My phone had been crushed beneath a black boot heel to prevent GPS from tracking me down. I reluctantly borrowed one, hoping in the excitement the owner would not notice when I deleted the call when I was finished.
“Parker and Grant Associates,” a bored, nasally voice recited. “How may I direct your – “
“Natalia, it’s me!”
“Stanley!” Still nasal, but now choppy with concern. “Stanley, where are you?”
“Ummm…” It was interesting how so many places looked alike. If you couldn’t see an iconic landmark, the general feel of regional cities was rather similar. The bus stop next to us had a symbol of a stately, red bridge on the sign. “San Francisco, I think.”
“Stay there! Your parents are on their way!”
I expertly fumbled with the phone and ‘accidently’ deleted all of the calls instead of just mine. Oops.
Before long, a roar grew and everyone’s hair whipped as my parents’ Aeroship hovered over us. The street was too narrow for it to land, so Dad leapt down. The pavement cracked beneath his feet.
“Stan!” he cried. I was caught up in a hug a tad too tight for comfort.
“Dad!” I gasped, the wind knocked out of me. It gave me a good excuse for my eyes to water. “I’m fine! Just cold. And hungry.”
“Are you hurt?” he demanded, setting me down to examine me all over.
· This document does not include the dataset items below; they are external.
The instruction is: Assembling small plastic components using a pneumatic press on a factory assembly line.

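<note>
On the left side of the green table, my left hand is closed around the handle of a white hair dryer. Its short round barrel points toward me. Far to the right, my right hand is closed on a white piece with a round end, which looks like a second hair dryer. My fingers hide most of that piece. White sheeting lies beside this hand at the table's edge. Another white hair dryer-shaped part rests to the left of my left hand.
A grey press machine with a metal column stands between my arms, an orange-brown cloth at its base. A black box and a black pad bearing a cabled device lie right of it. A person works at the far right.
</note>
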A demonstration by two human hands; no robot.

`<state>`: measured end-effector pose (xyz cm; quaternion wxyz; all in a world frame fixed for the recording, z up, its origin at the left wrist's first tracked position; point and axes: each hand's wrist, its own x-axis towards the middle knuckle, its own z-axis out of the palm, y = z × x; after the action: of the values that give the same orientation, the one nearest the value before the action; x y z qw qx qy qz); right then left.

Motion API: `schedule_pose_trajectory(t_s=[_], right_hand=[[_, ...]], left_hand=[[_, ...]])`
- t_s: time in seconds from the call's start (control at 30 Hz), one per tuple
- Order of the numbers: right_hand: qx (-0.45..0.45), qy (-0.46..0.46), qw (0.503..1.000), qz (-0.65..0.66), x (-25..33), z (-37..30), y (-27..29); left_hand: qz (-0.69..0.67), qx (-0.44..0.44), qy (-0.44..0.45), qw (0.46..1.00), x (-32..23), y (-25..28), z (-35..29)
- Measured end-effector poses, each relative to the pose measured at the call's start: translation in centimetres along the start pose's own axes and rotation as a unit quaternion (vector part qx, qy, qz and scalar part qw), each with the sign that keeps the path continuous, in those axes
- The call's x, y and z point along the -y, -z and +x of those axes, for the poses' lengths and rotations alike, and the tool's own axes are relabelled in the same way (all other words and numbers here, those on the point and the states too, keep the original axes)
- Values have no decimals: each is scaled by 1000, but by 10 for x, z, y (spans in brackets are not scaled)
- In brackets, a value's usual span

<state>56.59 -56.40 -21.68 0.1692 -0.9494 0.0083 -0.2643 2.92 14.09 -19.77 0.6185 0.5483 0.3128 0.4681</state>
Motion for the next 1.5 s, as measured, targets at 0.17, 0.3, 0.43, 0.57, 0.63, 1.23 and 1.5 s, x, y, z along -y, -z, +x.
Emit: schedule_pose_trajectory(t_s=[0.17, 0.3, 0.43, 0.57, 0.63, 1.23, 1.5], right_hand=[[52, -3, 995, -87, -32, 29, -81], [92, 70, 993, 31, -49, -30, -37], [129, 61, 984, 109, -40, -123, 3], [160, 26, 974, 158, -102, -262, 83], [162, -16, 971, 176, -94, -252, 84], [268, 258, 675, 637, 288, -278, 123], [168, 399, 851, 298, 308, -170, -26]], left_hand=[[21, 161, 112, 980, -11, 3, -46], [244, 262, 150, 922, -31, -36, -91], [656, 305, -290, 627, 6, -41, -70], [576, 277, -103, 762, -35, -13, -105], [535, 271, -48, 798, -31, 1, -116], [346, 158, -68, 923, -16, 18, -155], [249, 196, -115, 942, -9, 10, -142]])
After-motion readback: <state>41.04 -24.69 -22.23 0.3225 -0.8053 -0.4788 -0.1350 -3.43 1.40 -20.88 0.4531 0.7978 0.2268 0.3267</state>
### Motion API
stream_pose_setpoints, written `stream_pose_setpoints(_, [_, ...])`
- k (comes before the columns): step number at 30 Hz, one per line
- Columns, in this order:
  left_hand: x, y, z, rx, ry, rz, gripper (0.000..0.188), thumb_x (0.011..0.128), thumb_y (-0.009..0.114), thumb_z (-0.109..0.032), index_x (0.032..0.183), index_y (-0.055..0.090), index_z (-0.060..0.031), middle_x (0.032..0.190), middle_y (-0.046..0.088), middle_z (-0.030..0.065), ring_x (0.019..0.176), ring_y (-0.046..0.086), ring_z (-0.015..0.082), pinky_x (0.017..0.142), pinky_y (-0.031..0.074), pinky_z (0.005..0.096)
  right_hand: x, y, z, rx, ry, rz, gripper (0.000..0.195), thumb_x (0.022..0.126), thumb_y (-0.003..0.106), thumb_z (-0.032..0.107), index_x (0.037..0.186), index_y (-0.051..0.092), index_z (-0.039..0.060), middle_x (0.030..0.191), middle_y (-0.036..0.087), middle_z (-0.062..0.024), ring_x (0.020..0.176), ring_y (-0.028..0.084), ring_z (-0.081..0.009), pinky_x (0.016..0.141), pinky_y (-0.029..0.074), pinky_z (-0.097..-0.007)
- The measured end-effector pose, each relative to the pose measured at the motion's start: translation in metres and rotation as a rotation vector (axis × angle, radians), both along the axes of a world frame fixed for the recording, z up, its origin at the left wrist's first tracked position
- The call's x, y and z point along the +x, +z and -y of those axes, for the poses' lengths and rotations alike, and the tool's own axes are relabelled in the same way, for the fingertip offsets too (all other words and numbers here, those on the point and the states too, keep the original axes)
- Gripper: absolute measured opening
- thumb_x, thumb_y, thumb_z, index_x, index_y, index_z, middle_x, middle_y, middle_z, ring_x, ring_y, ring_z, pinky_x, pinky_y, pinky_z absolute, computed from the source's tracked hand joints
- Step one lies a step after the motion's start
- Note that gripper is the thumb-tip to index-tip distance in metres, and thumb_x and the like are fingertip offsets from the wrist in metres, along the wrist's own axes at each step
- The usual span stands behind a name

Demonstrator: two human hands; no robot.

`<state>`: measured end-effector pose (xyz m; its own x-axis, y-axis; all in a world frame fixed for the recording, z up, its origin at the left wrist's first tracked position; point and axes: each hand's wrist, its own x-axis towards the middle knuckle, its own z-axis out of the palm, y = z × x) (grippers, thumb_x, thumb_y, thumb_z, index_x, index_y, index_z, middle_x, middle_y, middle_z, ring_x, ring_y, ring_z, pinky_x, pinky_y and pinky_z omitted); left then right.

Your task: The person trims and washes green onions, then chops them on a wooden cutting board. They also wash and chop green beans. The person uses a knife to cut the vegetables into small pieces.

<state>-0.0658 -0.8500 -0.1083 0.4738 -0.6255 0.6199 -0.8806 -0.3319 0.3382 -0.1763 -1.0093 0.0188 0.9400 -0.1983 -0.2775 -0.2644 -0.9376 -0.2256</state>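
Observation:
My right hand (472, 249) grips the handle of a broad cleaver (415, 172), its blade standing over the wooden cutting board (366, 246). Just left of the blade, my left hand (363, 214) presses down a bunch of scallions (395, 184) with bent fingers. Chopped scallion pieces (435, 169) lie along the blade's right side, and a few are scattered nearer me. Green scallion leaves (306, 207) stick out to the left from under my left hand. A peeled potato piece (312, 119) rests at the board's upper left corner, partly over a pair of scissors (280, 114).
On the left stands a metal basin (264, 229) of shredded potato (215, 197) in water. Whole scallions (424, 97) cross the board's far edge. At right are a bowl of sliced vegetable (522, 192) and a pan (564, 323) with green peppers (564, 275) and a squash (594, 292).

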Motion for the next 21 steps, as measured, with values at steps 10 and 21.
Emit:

He scowled at my bruises and the cuts to my face.
“Fine,” I insisted. “Gave as good as I got.”
My rescuer stepped up at once to join the spectacle. “Young Stanley is a good a fighter as ever I saw,” he praised, knocking my shoulder with a beefy, friendly fist. “Kept two or three of them busy while I handled Demonikor.”
Dad’s eyes widened, a swift look between us. I scowled, wishing the name had not been brought up.
“Thank you, um…”
“Profundus,” the well-built Adonis said, clasping my father’s hand in a firm grip. He seemed to pause. “Young Stanley is your son?”
That flummoxed him. I was used to it.
“Really hungry,” I reminded everyone.
Dad extracted his hand. “Profundus, please come visit us.” He produced a business card from nowhere. “I would like to know more of your… adventure.”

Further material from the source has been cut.